ASSIGNMENT:
Transcribe word for word the lines below from the line with "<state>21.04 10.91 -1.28" through the line with "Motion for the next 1", ends included.

RECORDS TO PROCESS:
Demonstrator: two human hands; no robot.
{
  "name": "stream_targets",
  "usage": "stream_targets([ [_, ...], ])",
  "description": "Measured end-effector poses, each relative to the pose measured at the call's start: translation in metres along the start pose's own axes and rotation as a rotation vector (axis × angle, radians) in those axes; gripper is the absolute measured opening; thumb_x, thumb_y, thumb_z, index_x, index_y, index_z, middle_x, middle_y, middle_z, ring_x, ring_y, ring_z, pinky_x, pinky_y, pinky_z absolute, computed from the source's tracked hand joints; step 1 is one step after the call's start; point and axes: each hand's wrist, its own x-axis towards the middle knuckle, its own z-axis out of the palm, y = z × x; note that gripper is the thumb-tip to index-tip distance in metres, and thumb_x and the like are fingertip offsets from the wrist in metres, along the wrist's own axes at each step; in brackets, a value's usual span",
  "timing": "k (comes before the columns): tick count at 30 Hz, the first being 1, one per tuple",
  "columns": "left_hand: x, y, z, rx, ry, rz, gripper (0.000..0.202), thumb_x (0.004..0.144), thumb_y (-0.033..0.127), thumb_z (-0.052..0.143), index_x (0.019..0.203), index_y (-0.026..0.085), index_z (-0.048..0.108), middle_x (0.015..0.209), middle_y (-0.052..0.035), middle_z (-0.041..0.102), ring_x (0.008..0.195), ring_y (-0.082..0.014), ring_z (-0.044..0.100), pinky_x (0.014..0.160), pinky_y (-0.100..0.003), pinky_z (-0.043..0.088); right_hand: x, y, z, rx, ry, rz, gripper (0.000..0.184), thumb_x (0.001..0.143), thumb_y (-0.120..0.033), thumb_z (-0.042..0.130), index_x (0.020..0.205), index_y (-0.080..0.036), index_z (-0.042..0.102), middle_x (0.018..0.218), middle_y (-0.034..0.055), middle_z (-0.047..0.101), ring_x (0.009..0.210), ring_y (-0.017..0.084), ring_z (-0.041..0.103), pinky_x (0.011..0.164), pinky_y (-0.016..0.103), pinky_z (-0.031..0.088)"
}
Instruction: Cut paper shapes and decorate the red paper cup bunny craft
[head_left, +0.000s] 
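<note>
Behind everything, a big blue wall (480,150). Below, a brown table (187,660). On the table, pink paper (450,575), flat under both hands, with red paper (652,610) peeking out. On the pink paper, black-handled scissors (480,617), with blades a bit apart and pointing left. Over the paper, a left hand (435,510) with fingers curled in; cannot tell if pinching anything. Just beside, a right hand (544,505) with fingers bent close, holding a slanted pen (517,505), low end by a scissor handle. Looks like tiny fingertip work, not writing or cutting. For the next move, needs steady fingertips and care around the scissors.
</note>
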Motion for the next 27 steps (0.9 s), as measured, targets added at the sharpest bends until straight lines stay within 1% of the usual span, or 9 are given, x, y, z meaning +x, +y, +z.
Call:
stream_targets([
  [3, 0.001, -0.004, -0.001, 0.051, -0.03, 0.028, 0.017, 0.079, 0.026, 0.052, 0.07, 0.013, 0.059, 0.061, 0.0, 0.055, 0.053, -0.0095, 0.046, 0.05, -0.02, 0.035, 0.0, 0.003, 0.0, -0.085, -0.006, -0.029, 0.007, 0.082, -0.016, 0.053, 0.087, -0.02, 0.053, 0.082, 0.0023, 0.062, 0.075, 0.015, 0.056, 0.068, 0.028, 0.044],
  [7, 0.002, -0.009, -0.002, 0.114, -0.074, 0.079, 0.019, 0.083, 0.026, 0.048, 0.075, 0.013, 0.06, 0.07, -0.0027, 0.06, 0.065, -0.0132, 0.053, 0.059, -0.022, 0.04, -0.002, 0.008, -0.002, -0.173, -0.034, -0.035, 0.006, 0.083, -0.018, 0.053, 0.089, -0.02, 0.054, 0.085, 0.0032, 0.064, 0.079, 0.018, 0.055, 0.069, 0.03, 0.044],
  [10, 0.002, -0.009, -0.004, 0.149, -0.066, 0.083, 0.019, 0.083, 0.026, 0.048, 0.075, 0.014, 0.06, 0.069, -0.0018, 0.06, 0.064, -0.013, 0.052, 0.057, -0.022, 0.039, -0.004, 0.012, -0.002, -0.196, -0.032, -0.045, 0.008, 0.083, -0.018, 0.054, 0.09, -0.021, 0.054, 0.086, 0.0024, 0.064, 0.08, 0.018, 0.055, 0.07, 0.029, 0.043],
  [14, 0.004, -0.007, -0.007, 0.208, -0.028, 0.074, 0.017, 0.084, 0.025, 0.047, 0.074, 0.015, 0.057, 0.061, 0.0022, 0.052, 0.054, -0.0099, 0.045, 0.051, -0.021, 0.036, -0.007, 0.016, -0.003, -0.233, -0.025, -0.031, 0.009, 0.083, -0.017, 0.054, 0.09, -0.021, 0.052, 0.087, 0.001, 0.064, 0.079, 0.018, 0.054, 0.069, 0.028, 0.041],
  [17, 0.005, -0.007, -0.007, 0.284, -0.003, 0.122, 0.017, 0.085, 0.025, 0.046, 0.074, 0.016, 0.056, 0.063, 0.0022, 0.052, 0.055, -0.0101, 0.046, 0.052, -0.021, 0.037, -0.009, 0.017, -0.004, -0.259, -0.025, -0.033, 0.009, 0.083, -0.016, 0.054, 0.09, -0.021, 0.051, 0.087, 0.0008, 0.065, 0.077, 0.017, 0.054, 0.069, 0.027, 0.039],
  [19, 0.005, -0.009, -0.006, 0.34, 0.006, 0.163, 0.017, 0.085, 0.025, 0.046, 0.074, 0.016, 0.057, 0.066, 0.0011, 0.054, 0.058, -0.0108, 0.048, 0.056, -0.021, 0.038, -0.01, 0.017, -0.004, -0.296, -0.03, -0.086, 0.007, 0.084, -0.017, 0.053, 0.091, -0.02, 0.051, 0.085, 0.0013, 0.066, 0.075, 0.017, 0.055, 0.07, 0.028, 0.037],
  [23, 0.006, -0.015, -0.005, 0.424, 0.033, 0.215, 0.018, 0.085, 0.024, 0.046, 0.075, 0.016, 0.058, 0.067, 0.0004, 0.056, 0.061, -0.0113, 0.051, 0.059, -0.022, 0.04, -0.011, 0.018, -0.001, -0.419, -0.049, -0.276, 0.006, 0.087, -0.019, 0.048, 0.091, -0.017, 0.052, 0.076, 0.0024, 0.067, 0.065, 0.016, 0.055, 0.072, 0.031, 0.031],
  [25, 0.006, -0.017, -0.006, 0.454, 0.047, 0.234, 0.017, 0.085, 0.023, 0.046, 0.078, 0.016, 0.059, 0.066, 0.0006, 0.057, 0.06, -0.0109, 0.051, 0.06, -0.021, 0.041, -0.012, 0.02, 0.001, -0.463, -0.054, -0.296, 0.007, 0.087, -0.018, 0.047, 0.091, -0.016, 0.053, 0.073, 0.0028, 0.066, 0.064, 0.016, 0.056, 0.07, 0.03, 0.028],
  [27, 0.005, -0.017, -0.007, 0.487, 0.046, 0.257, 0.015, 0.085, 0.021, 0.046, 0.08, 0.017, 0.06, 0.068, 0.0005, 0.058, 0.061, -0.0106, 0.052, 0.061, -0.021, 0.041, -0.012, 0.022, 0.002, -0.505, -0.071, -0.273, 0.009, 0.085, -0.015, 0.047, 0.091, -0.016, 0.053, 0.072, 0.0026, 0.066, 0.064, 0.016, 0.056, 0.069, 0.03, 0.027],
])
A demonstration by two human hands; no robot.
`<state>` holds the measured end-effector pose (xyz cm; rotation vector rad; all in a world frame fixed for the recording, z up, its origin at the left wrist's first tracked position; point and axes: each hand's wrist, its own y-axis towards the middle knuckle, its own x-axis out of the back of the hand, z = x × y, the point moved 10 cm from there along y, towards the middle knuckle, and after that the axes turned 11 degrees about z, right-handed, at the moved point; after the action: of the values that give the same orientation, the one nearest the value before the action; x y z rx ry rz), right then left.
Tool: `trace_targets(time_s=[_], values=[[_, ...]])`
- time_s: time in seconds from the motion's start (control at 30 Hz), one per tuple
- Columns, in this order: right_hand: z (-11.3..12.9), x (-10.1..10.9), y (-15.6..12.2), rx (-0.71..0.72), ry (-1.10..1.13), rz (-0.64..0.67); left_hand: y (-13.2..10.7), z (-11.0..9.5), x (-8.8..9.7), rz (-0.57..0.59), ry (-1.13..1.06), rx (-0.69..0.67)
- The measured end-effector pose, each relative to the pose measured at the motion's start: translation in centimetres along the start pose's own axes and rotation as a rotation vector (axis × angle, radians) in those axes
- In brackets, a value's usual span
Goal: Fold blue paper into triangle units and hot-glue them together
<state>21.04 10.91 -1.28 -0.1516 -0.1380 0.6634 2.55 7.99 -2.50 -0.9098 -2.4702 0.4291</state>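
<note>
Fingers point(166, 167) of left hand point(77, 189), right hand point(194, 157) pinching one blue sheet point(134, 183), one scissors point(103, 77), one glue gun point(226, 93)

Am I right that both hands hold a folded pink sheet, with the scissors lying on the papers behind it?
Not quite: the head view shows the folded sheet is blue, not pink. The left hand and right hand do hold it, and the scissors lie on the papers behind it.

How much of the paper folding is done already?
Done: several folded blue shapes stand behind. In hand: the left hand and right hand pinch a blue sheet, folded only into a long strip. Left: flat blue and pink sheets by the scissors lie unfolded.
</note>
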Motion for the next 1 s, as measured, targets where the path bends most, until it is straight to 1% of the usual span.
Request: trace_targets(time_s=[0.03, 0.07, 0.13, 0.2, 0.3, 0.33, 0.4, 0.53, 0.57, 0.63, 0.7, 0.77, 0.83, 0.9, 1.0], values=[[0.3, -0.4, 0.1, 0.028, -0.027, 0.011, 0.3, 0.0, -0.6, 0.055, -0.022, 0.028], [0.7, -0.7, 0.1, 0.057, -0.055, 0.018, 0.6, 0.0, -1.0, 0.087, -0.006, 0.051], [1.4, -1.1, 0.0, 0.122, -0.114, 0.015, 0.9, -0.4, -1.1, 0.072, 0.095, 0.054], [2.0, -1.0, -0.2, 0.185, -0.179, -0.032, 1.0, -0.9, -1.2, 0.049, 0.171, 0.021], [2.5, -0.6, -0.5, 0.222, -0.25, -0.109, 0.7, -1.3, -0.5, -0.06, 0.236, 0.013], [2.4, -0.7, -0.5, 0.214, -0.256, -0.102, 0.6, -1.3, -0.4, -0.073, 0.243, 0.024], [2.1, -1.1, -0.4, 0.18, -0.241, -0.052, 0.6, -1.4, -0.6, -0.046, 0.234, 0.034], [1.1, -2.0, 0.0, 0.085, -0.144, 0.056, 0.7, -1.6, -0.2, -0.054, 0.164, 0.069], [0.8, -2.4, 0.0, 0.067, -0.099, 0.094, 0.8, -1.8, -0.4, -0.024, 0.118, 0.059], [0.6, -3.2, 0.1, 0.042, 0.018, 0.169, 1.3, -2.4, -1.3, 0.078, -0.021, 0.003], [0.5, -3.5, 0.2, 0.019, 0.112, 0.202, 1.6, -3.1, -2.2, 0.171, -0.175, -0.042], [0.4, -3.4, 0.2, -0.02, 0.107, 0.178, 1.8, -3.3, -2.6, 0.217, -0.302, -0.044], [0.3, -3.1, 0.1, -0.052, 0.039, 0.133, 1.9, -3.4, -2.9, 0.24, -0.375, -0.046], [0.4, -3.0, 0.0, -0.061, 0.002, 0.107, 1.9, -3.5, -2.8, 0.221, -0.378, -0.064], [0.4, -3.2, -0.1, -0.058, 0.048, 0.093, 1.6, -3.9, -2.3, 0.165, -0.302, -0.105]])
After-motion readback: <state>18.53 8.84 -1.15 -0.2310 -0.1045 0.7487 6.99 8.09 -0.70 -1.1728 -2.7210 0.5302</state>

RESPONSE TO THIS EXERCISE:
<state>21.04 10.91 -1.28 -0.1516 -0.1380 0.6634 2.55 7.99 -2.50 -0.9098 -2.4702 0.4291</state>
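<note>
Fingers point(166, 167) of left hand point(77, 189), right hand point(194, 157) pinching one blue sheet point(134, 183), one scissors point(103, 77), one glue gun point(226, 93)

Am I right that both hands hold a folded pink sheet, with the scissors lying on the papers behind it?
Not quite: the head view shows the folded sheet is blue, not pink. The left hand and right hand do hold it, and the scissors lie on the papers behind it.

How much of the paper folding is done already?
Done: several folded blue shapes stand behind. In hand: the left hand and right hand pinch a blue sheet, folded only into a long strip. Left: flat blue and pink sheets by the scissors lie unfolded.
</note>
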Motion for the next 1 s, as measured, targets where the path bends most, until it is straight to 1% of the usual span.

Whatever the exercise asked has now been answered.